Alors que je me trouvais dans une campagne de l’est de la France, une dame avec qui je papotais m’a appris que les gens du coin avaient pour habitude de disperser les cendres de leurs parents défunts dans la forêt d’à côté pour que ceux-ci retournent en un lieu qui les avait précédés, qu’ils avaient eu un immense plaisir à fréquenter en compagnie de leurs amis et de leurs enfants, et qui subsisterait après leur disparition. Cette petite discussion est la première chose à laquelle j’ai pensé quand j’ai compris que les feux de forêt d’aujourd’hui ne sont plus de même nature que ceux d’hier. Les cendres peuvent-elles brûler ? Créer des forêts cinéraires, est-ce une bonne idée ?

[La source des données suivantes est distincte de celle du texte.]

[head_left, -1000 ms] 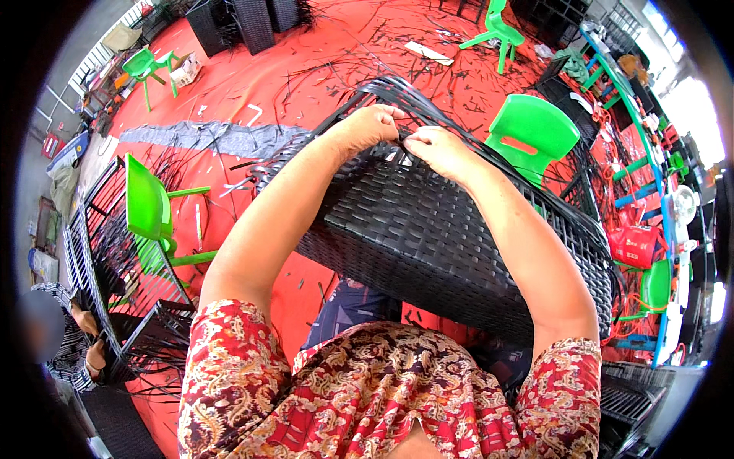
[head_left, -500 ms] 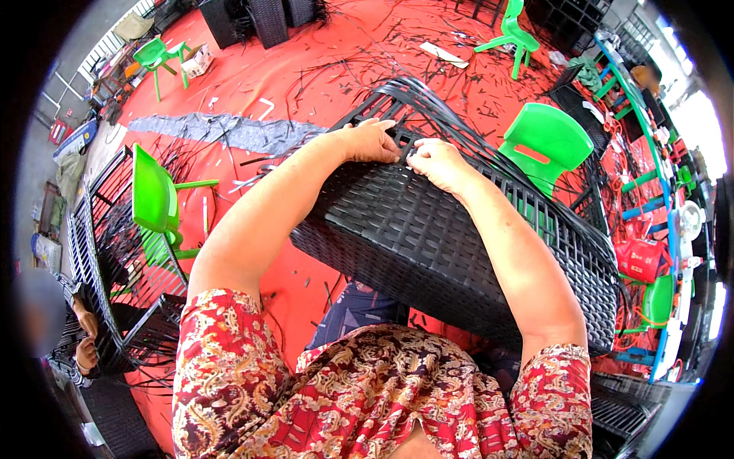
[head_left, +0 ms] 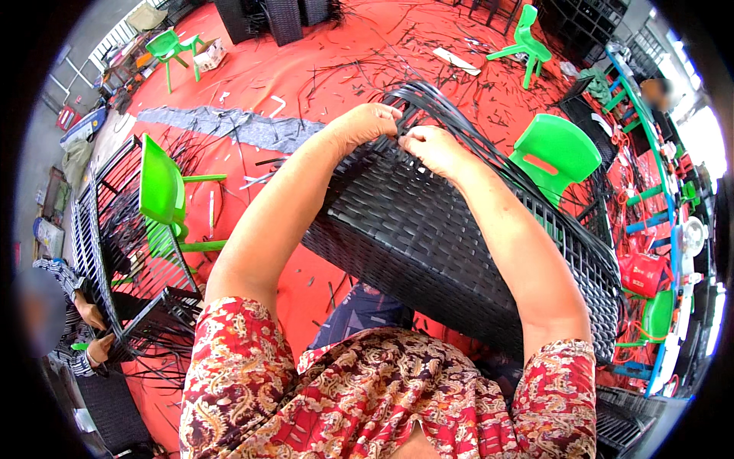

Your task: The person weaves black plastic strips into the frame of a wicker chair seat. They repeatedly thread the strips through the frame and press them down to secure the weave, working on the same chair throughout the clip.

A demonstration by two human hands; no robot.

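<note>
Across my lap lies a black woven wicker panel point(head_left: 428, 222), a box-like furniture piece with loose black plastic strips point(head_left: 451, 115) fanning out from its far edge. At that far edge my left hand point(head_left: 363, 125) is bent over with its fingers closed on a black strip. Close beside it, nearly touching, my right hand point(head_left: 434, 149) pinches a black strip between thumb and fingers at the weave. The fingertips partly hide the strips. Toward the right, an open lattice of strips point(head_left: 566, 237) continues the piece.
Green plastic chairs stand at left point(head_left: 162, 183) and right point(head_left: 556, 153). Loose strips litter the red floor covering point(head_left: 306, 84); a grey cloth strip point(head_left: 229, 126) crosses it. At far left, another person's hands point(head_left: 95, 336) work on a black frame point(head_left: 145, 321). A blue-green rack point(head_left: 657, 168) stands right.
Both hands have shifted slightly up, and the left hand's fingers have curled in more, closer to the right hand. The view has turned a little. The other person's hands have moved slightly.
</note>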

Les « mégafeux » dévastent tout sur leur passage. Parfaitement incontrôlables quels que soient les moyens mobilisés, ils sont d’une intensité telle qu’à la place de la forêt bruissante d’émotions et de perceptions sensibles se tient un espace qui n’a plus rien d’un paysage. Les couleurs s’effacent, l’odeur de cendre étouffe, il n’y a plus de vent dans les branches, ni de chant d’oiseau ou de grillon ; un grand silence achève de réduire ce qui fut une forêt pleine de vie à un espace bidimensionnel où se détachent les formes noires et tortueuses des arbres détruits.

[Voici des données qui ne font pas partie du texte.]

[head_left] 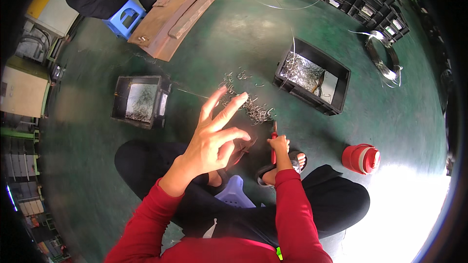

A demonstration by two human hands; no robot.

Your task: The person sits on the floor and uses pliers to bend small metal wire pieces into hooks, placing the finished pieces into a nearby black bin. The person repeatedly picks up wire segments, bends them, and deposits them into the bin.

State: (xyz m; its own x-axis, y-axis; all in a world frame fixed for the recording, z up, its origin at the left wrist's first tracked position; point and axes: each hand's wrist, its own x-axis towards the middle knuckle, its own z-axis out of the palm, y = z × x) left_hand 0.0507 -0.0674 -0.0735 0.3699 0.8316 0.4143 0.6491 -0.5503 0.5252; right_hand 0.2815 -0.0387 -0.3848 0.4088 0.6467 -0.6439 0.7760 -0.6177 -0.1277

Cette perte d’un paysage ami est source d’une grande détresse. Les victimes des mégafeux, par exemple celles de Paradise en Californie, témoignent qu’elles se sentent comme amputées. En perdant les lieux avec lesquels elles composaient leur existence et jusqu’aux photos de leurs parents, elles ont le sentiment d’une blessure qui ne pourra pas cicatriser. Elles expriment ainsi le fait que le paysage fait partie d’elles, qu’il n’est pas seulement un décor, un truc de peintre ou de photographe, un objet de contemplation. Le paysage est le résultat de cette multitude d’interactions entre des phénomènes naturels et des activités humaines qui donnent lieu, quand elles sont durables, à une civilisation.

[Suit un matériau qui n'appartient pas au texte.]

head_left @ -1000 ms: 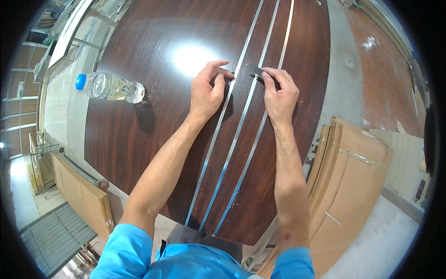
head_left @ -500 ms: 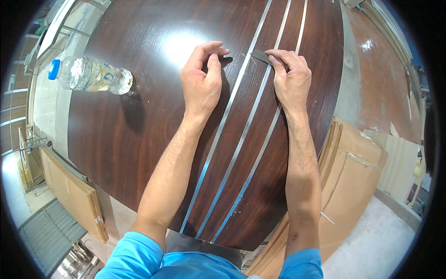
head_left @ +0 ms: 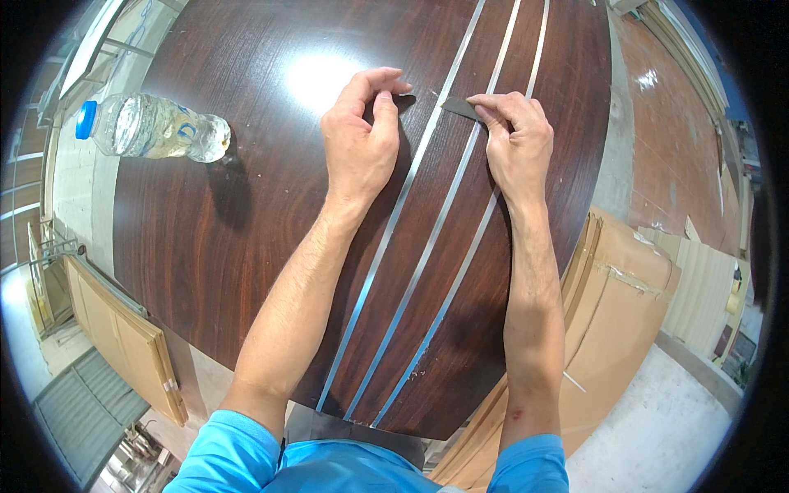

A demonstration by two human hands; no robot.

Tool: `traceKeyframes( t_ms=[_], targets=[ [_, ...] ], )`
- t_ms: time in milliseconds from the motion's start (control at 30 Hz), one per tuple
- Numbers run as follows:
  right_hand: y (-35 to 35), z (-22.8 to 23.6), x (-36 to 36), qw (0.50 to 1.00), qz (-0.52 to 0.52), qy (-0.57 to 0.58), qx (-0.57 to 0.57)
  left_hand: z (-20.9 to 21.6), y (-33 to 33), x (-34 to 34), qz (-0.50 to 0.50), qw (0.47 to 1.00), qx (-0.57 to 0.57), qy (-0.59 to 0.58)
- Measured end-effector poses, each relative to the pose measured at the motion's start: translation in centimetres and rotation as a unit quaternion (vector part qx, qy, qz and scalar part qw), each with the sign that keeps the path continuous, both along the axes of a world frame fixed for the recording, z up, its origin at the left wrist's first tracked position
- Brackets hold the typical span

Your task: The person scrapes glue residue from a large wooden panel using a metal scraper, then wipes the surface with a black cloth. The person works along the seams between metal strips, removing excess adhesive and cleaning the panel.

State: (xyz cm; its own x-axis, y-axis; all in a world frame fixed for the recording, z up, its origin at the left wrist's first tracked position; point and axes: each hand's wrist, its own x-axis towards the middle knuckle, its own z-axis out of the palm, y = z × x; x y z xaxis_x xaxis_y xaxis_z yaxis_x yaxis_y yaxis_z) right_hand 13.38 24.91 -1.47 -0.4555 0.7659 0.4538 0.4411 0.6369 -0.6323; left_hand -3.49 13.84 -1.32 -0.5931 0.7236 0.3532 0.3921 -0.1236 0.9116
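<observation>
Panel [head_left: 246, 255] — hands [head_left: 519, 140] half-curled, apparent scraper [head_left: 462, 109] pinched

Bright light floods the dark wood-grain panel [head_left: 246, 246], bursting into a round, washed-out glare left of the grip, where the right hand [head_left: 522, 135] holds the dark blade [head_left: 462, 110]. The plastic bottle [head_left: 160, 127], farther left, throws a soft shadow toward the viewer. The metal inlay strips [head_left: 402, 193] gleam whitish beyond the grip, bluish nearer the body. Focus at the grip is fairly crisp; far out from it, fisheye distortion bends edges into a black rim.
</observation>
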Motion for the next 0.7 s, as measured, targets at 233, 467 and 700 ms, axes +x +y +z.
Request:
traceKeyframes(
  t_ms=[233, 467, 700],
  targets=[
    [-0.5, 1.0, 0.5, 0.998, 0.050, -0.018, -0.028, 0.0, 0.1, -0.1, 0.007, 1.000, 0.005, 0.011],
    [-0.3, 0.8, 0.3, 0.999, -0.010, 0.030, -0.013, 0.4, -0.1, 0.1, 0.008, 1.000, -0.016, 0.010],
    [0.0, 0.2, -0.3, 0.998, -0.054, 0.013, -0.007, 0.3, 0.0, -0.1, -0.021, 0.997, -0.029, 0.068]
  ],
)
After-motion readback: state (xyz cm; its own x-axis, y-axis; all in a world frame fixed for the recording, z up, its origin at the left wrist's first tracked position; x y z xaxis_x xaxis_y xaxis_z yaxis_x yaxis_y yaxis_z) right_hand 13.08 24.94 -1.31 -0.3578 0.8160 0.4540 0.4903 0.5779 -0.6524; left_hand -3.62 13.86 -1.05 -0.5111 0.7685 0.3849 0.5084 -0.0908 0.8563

Les mégafeux sont les symptômes les plus violents de notre relation détraquée à la nature. Ils témoignent des méfaits de la triste combinaison entre l’extractivisme et un certain préservationnisme. « Méga », extrêmes ou géants, ils le sont en raison du dérèglement du climat, de l’augmentation des températures, de l’allongement de périodes de sécheresse, de la prolifération d’insectes nuisibles, tels que la pyrale et le scolyte qui profitent de ces nouvelles conditions. En détruisant jusqu’aux souches et aux racines des grands arbres, en s’engouffrant dans les mines abandonnées pleines de matériaux toxiques, en déposant leurs cendres sur la mer et la banquise dont ils précipitent la fonte, en déclenchant des tornades de flammes et en rejetant des quantités titanesques de méthane ou de CO2 dans l’atmosphère, ils participent au cycle de la désolation générale.
En parallèle, leur cause est aussi politique et sociale : les forêts, qui autrefois étaient entretenues, ne le sont plus. Accoutumées aux feux naturels, en général modestes, mais aussi aux usages anthropiques des feux dirigés (l’écobuage) depuis Homo erectus il y a 1,6 million d’années, elles ont perdu leurs bons gardiens. Du fait de la déprise rurale, de l’expropriation des usagers des forêts en faveur de vastes plantations de végétaux rentables, de l’exode urbain et surtout de l’adoption de politiques d’extinction des feux dès la première étincelle, la vulnérabilité des forêts aux flammes a considérablement augmenté. En criminalisant indistinctement tous les brûlages que pratiquaient les paysans, comme les peuples aborigènes d’Australie, d’Amérique de l’Ouest, de Sibérie, de Bornéo et de Java, au nom d’une nature originellement vierge qui n’existe plus depuis des millénaires, les politiques publiques ont mis en danger tout à la fois la forêt, ses habitants et leurs interrelations ancestrales.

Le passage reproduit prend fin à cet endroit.